Development of the Orthopaedic Milestones
Milestones document residents' achievement during training. They provide the PD with detailed information about the strengths and weaknesses of the program. Milestones were envisioned as descriptors of resident competence in medical knowledge (MK), technical skills, and attitudes within the larger framework of six core competencies.3 The competencies that led to the milestones were developed by the ACGME and the American Board of Medical Specialties in 1999: patient care (PC), MK, professionalism (PROF), interpersonal and communication skills, systems-based practice (SBP), and practice-based learning and improvement (PBLI).3-6
A workgroup of orthopaedic surgeons was formed in 2011, including experts from each of the major subspecialties. This group spent most of their time developing milestones for PC and MK based on a growth model of learning complex skills.6 The group was free to structure and form the milestones in the way that they felt would best reflect the needs of the specialty. The overall structure is shown in Supplemental Table 1 (Supplemental Digital Content 1, http://links.lww.com/JAAOS/A376). A full list of workgroup members is shown in Table 1. To help reduce confusion with the organizations involved in resident and fellow education, a list of the participating organizations and their roles has been summarized in Supplemental Table 2 (Supplemental Digital Content 2, http://links.lww.com/JAAOS/A377).
Table 1 -
Orthopaedic Surgery Milestone Development Groups (Association at the Time of Development, Not during Publication)
| Peter J. Stern, MD
||University of Cincinnati College of Medicine
| Stephen Albanese, MD
||SUNY Upstate Medical University
| Mathias Bostrom, MD
||Hospital for Special Surgery
| Charles S. Day, MD
||Harvard Medical School/Beth Israel Deaconess Medical Center
| Steven L. Frick, MD
||University of Central Florida
| William Hopkinson, MD
||Loyola University Stritch School of Medicine
| Shepard Hurwitz, MD
||University of North Carolina
| Keith Kenter, MD
||University of Cincinnati College of Medicine
| John S. Kirkpatrick, MD
||University of Florida College of Medicine
| J. L. Marsh, MD
||University of Iowa
| Anand M. Murthi, MD
||MedStar Union Memorial Hospital
| Terrence Peabody, MD
| Lisa A. Taitsman, MD
||University of Washington
| Brian C. Toolan, MD
||University of Chicago Medicine
| Kristy Weber, MD
||Johns Hopkins School of Medicine
| Rick W. Wright, MD
||Washington University School of Medicine
| Pamela Derstine, PhD, MHPE
||Executive Director, Orthopaedics Review Committee
| Laura Edgar, EdD, CAE
||Senior Associate Director of Outcome Assessment, ACGME
| Stephen Albanese, MD
||SUNY Upstate Medical University
| Timothy Brigham, MDiv, PhD
||Chief of Staff, Senior VP: Education
| Marybeth Ezaki, MD
||University of Texas Southwestern
| Richard H. Gelberman, MD
||Washington University School of Medicine
| Christopher Harner, MD
||University of Texas Houston
| Shepard R. Hurwitz, MD
||University of North Carolina
| Joseph D. Zuckerman, MD
||New York University
The workgroup decided that each subspecialty should have a pair of representative MK and PC milestones relevant to their area. They chose 16 focus areas thought to represent a spectrum of patient conditions covered by the specialty—think of this like an educational biopsy. Each of the 16 had both a PC and MK milestone, resulting in 32 milestones. This group also worked with the ACGME to develop milestones in the other four competencies, resulting in a total of 41 milestones overall. However, this seemingly rational approach left orthopaedics with the most individual milestones of all specialties.

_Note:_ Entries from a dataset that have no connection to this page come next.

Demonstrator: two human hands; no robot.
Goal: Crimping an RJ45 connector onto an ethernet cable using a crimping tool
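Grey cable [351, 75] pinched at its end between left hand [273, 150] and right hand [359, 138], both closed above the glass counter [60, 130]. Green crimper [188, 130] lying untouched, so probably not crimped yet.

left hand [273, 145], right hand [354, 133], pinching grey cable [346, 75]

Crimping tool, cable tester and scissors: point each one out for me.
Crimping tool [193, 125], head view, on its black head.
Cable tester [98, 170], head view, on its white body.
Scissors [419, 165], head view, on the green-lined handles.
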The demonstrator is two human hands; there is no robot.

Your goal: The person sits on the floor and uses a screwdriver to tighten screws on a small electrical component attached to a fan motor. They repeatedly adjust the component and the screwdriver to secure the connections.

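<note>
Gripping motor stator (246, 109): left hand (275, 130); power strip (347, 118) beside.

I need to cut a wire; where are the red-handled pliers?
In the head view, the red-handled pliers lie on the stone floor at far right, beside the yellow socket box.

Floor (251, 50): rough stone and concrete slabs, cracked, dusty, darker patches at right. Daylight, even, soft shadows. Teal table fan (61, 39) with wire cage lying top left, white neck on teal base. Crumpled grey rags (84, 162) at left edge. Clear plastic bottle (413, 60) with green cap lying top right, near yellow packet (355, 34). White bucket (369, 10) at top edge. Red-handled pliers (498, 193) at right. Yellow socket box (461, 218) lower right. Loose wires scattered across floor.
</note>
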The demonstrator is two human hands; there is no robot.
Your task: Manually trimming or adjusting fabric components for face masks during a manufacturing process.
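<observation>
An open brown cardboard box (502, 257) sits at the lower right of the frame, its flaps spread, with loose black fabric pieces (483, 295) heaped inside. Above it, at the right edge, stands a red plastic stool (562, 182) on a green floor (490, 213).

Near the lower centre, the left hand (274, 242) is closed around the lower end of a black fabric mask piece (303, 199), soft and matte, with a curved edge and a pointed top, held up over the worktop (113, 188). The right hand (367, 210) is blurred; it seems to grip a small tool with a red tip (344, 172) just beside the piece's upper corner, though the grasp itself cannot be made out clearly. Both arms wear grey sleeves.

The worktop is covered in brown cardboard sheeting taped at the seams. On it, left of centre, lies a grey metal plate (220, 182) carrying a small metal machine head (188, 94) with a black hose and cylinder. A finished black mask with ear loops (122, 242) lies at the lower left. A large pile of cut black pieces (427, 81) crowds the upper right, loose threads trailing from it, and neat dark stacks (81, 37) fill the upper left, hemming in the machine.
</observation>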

Final approval for the current milestones set was complete in 2012. The final draft was shared that year at the June 28th meeting of the Council of Orthopaedic Residency Directors/American Orthopaedic Association (CORD/AOA) Annual Meeting in National Harbor, Maryland. This allowed PDs, specialty leaders, and other members of the orthopaedic community to provide comment and feedback. General challenges were discussed but details of the process, relationship to previous evaluation standards, and effects of practical use were difficult to predict. No formal concerns were raised through CORD/AOA or directly to the ACGME working group. The most consistent feedback was based on specific PC and MK milestones without broad consensus. The milestones developed by the committee were then finalized.
The milestones then underwent field testing and a survey requesting PD opinions as to whether the milestones would represent a realistic progression within orthopaedic training. The product was reported in the Journal of Graduate Medical Education,7 and orthopaedic surgery was selected in the group of phase 1 specialties that began collecting data in July 2013. The leaders realized at that time that we would not have a detailed feedback on the feasibility or effectiveness of milestones until several years of experience. The earliest aggregate data were presented at the 130th meeting of CORD/AOA in 2017 in anticipation of developing a working research team to look at June 2018 data and beyond.
Using milestones data for accreditation of programs was initially considered by the ACGME as part of the original Outcomes Project.6 This direction was changed after subsequent presentation and discussion by the ACGME and the member Boards of the American Board of Medical Specialties in late 2015 and again in 2016. Feedback was obtained from meetings with most core specialty PDs' associations, listening sessions at the ACGME annual education conference, and other venues. Challenges with data collection, some issues with content of milestones,8,9 and the issue of using milestones data for accreditation were discussed.
The group reached consensus that milestones data should not be used for accreditation decisions until/unless sufficient research demonstrated defensible levels of validity for such a purpose. The focus was to report the annual data to the ACGME and for programs to use their data and the national data for continuous quality improvement to enhance educational outcomes. This conclusion has been supported in subsequent analyses and recommendations.10-12 Current ACGME policy is that review committees do not use individual resident milestones data in making program accreditation decisions (Table 2).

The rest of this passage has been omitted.